Big Australian defends climate credentials after Premier Cook warns miners not to slack on decarbonising

BHP has fired back after being put on notice by Roger Cook over their “moral obligation” to decarbonise their operations, a day after he carved a path for faster project approvals.
The Premier was responding to reports the miner has dumped plans to build a solar farm and battery in Newman, triggering a rebuke from The Big Australian defending its progress and commitment to climate action.
The $3 billion plan to electrify BHP’s iron ore operations in the Pilbara was announced in 2023, with estimates it would reduce overall emissions by about two per cent.
Mr Cook called reports the scheme has fallen victim to budget cuts a “worry” on Tuesday, and even took a swipe at BHP’s fellow WA mining giant Rio Tinto.

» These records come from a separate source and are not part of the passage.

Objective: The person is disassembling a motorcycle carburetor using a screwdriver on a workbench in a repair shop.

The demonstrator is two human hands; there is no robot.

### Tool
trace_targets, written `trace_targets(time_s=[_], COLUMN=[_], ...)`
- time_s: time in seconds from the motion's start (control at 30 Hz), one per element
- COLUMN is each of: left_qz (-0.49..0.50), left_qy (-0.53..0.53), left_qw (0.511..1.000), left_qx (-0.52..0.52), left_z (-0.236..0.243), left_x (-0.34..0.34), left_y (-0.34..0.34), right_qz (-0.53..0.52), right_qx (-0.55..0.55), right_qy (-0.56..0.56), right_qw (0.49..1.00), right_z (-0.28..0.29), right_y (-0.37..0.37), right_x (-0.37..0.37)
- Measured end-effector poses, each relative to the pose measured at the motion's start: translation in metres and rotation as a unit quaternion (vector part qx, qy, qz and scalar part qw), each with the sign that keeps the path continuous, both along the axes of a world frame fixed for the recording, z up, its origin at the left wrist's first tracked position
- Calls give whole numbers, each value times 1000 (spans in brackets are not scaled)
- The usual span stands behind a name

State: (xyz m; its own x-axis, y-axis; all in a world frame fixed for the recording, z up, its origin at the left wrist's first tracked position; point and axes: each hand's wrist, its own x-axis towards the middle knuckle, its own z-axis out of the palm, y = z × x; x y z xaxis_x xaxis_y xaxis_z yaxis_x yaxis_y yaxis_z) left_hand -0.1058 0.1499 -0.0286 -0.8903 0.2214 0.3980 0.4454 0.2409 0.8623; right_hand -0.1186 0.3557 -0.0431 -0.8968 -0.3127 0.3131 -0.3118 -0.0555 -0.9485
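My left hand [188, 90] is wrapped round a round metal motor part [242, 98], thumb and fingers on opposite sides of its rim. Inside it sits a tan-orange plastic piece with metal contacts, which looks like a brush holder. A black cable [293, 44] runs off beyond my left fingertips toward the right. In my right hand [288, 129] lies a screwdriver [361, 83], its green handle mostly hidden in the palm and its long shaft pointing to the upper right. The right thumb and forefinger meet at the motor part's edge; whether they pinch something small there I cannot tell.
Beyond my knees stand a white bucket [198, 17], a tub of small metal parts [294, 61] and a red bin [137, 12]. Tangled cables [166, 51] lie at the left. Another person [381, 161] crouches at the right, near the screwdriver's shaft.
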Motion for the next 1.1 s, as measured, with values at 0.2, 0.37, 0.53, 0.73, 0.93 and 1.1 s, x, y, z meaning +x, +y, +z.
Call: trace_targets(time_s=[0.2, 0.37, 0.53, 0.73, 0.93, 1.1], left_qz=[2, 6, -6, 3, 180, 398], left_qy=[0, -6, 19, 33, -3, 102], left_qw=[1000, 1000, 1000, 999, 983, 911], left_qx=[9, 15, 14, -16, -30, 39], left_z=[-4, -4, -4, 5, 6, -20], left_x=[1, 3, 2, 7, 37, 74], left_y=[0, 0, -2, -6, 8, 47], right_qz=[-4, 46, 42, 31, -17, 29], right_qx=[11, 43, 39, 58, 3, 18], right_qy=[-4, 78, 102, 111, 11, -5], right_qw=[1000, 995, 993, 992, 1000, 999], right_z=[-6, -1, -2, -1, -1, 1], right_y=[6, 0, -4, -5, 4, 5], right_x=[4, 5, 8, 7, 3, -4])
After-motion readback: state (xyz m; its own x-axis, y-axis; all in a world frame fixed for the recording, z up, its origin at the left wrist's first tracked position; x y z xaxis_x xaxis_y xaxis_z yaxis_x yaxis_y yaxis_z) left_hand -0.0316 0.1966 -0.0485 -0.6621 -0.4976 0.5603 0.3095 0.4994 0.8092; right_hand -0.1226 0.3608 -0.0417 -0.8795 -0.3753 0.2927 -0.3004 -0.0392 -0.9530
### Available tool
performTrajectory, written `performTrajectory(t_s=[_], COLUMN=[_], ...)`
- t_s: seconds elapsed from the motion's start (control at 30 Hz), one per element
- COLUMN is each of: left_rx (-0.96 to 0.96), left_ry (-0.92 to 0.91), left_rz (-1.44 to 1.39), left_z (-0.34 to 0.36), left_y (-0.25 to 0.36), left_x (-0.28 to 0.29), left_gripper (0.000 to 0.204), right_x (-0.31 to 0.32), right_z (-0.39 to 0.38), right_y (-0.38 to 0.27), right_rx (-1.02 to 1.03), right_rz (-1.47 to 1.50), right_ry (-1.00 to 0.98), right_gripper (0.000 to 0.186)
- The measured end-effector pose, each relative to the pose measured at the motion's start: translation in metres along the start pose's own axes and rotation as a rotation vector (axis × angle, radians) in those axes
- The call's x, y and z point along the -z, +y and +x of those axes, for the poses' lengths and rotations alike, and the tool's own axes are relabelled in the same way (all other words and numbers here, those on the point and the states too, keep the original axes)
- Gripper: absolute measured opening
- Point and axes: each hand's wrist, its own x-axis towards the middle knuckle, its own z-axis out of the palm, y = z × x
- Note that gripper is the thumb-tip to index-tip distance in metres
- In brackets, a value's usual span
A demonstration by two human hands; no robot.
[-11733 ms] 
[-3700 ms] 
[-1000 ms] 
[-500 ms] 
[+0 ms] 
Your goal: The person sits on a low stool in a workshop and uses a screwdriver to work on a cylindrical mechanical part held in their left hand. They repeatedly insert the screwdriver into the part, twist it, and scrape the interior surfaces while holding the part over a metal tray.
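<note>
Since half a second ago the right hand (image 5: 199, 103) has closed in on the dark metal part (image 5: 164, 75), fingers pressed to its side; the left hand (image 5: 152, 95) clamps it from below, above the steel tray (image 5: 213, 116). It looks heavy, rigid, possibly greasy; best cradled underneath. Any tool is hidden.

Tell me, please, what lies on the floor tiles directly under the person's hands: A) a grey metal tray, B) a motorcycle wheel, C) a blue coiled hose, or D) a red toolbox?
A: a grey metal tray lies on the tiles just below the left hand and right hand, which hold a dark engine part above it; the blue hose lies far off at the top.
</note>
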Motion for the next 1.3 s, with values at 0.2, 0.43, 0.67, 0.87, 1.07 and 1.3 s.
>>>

“It is (a worry). I think Rio Tinto as well, and BHP, both need to understand that they have an obligation, a moral and commercial obligation to lean into the decarbonisation of our economy and, particularly, their business,” he said.
“This stuff isn’t going to happen just by sitting back and watching it, waiting for it to come. All companies have to be part of this process.”
Mr Cook had also said that companies meeting their own targets was the “bare minimum” and not good enough.
“I think they need to work harder,” he said.
“We know that our mining industry is a significant carbon emitter. We know that they have the technologies, they’ve got the balance sheets and they’ve got the know how to really reduce their carbon emissions. They need to work hard to make sure they do that.”
Responding to the Premier’s comments that morning, BHP’s vice president operational decarbonisation in Australia Daniel Heal countered that the previously proposed 50 megawatt solar project near its Jimblebar mine had been “incorporated into a much larger solar, wind and battery option.”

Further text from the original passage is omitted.